[Start of section]

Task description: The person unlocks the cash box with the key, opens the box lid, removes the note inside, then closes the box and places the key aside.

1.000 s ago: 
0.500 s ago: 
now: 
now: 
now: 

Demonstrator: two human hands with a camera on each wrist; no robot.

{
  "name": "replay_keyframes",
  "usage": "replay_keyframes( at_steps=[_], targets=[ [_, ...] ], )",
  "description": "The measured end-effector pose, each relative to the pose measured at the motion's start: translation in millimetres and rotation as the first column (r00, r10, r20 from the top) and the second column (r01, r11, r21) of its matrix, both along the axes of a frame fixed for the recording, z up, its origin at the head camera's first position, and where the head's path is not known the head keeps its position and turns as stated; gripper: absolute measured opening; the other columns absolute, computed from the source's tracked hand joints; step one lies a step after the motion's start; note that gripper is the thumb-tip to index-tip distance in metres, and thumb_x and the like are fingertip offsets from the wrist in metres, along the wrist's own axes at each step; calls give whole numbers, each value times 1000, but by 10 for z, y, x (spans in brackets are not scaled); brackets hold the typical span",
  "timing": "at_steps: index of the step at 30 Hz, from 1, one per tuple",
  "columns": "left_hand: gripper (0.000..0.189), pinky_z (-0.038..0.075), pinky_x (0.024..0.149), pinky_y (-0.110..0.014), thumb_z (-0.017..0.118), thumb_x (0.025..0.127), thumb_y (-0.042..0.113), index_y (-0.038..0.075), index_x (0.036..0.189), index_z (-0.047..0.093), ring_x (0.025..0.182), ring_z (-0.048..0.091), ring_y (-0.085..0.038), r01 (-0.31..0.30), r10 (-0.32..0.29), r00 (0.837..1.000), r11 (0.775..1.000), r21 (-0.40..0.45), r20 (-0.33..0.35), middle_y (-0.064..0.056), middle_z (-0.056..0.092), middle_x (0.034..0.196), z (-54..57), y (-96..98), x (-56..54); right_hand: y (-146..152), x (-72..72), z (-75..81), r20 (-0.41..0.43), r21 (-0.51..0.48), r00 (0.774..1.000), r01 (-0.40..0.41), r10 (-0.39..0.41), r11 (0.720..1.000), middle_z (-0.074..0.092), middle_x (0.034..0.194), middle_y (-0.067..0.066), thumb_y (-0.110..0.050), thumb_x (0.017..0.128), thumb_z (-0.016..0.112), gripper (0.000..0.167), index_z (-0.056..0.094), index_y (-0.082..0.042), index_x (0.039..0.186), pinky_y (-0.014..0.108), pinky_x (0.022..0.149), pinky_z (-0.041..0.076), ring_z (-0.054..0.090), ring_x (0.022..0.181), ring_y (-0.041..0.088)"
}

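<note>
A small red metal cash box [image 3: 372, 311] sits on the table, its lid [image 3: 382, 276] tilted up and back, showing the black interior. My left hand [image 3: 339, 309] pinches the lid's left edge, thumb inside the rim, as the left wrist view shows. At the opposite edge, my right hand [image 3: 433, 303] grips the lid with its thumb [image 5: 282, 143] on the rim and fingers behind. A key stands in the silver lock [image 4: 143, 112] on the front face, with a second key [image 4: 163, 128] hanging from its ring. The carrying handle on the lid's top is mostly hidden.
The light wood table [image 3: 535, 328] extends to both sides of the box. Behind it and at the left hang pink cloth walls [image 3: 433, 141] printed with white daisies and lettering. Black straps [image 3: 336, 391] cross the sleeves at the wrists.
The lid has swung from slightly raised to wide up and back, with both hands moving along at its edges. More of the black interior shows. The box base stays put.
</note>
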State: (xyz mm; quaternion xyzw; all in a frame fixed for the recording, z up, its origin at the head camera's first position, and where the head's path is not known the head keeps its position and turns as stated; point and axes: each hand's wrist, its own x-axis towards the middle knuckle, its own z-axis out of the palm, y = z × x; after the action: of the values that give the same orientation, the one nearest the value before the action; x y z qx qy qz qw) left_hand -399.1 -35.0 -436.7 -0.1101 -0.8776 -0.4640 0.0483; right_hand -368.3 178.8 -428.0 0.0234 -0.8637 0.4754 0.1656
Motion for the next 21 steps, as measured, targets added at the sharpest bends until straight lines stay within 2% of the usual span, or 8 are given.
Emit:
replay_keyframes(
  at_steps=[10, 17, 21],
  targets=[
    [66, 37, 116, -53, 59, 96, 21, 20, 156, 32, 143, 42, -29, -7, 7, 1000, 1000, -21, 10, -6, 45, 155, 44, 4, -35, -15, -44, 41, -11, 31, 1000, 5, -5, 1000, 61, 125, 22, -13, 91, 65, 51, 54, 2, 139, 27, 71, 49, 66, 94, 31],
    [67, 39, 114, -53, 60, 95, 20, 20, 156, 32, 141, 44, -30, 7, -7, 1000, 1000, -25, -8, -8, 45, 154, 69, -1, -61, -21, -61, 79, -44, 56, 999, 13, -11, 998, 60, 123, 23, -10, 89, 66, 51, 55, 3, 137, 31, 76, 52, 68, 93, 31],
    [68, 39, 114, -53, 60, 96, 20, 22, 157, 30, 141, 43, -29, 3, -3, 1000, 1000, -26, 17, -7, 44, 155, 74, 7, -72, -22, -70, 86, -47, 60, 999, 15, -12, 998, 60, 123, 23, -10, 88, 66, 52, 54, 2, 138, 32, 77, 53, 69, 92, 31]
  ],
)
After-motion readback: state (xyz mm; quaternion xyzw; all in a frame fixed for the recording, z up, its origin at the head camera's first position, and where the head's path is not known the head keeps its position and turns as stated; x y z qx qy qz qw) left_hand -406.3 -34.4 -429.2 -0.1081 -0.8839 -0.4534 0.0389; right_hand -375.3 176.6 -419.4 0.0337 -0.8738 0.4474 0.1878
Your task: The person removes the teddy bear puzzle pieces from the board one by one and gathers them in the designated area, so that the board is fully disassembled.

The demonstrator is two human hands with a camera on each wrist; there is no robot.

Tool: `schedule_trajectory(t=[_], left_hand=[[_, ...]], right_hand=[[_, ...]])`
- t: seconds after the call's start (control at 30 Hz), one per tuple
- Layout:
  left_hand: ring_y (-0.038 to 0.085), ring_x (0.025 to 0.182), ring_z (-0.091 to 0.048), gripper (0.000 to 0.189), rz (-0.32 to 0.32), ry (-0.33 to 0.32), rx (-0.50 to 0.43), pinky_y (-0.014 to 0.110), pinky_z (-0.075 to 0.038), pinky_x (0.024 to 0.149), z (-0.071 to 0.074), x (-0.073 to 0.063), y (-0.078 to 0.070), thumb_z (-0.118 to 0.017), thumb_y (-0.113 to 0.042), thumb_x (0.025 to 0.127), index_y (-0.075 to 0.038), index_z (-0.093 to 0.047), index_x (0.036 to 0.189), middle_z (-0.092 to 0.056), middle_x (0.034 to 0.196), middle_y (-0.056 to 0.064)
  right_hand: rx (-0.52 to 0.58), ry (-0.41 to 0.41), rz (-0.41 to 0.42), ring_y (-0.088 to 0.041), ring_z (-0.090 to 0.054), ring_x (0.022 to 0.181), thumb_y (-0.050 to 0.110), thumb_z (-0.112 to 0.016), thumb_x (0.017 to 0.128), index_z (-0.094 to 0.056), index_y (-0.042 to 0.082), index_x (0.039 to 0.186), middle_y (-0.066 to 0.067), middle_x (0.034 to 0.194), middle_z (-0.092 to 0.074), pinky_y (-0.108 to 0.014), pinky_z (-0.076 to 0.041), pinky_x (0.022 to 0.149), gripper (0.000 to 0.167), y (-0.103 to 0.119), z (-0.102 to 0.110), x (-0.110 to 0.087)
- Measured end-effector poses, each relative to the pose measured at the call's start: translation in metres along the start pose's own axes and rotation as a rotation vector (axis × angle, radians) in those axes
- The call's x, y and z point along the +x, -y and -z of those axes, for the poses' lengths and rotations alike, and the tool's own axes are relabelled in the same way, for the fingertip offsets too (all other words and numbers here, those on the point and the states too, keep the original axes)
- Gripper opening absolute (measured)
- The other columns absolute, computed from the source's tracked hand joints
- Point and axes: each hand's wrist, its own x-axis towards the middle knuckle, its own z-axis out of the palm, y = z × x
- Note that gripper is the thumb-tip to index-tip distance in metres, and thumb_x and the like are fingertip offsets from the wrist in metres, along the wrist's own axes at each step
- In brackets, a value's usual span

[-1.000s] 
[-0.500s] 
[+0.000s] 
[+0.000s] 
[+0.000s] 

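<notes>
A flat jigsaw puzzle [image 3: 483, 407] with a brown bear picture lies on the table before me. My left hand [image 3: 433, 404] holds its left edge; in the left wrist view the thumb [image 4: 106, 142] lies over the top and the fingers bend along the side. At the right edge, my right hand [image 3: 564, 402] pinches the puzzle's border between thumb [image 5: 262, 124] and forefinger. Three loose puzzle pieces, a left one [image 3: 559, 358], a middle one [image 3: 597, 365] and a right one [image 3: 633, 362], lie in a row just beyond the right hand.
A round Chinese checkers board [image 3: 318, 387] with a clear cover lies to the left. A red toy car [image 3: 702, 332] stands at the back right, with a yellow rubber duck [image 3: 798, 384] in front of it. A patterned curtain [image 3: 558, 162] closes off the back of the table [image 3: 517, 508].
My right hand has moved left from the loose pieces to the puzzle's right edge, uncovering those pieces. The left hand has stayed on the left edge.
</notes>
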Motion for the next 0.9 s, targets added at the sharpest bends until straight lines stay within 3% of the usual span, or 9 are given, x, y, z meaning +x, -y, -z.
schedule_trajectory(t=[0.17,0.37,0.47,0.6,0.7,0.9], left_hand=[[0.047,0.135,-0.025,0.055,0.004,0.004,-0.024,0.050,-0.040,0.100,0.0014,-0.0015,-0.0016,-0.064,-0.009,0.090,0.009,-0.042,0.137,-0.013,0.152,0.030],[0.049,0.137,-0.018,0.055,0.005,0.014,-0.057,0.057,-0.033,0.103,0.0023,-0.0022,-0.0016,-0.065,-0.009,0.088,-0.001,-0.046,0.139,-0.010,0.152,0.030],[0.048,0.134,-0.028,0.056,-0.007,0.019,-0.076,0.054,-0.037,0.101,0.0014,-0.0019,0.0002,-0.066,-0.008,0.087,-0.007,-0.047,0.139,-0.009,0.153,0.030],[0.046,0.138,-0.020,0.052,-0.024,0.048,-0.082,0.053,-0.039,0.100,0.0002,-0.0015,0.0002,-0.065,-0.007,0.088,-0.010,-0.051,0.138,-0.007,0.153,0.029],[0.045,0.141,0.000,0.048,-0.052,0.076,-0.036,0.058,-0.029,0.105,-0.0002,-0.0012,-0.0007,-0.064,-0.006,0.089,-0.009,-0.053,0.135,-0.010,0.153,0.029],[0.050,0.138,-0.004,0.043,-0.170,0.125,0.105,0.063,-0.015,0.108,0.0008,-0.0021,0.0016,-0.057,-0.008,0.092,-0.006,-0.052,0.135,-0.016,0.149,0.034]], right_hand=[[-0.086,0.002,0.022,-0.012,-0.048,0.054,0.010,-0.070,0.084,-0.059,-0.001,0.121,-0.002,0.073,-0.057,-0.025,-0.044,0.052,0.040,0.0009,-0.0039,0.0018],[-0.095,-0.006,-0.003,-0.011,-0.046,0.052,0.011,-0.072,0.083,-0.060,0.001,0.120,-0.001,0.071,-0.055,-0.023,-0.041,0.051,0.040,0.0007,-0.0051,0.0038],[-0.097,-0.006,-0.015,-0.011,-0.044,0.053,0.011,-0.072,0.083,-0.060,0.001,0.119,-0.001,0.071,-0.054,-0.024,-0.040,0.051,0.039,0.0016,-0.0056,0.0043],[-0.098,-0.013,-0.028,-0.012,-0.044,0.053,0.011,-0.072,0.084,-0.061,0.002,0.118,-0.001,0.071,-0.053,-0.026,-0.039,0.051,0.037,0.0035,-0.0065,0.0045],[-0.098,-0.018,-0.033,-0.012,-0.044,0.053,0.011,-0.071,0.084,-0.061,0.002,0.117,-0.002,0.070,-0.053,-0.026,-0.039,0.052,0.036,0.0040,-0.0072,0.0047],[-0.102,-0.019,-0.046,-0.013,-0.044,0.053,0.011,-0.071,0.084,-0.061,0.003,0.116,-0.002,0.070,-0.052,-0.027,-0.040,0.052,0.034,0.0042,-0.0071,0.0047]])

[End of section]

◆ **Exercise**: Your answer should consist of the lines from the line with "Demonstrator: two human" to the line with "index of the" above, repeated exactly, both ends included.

◆ **Written solution**:
Demonstrator: two human hands with a camera on each wrist; no robot.

{
  "name": "replay_keyframes",
  "usage": "replay_keyframes( at_steps=[_], targets=[ [_, ...] ], )",
  "description": "The measured end-effector pose, each relative to the pose measured at the motion's start: translation in millimetres and rotation as the first column (r00, r10, r20 from the top) and the second column (r01, r11, r21) of its matrix, both along the axes of a frame fixed for the recording, z up, its origin at the head camera's first position, and where the head's path is not known the head keeps its position and turns as stated; gripper: absolute measured opening; the other columns absolute, computed from the source's tracked hand joints; step one lies a step after the motion's start; note that gripper is the thumb-tip to index-tip distance in metres, and thumb_x and the like are fingertip offsets from the wrist in metres, along the wrist's own axes at each step; calls give whole numbers, each value times 1000, but by 10 for z, y, x (spans in brackets are not scaled); brackets hold the typical span",
  "timing": "at_steps: index of the step at 30 Hz, from 1, one per tuple",

This exercise is now fully answered.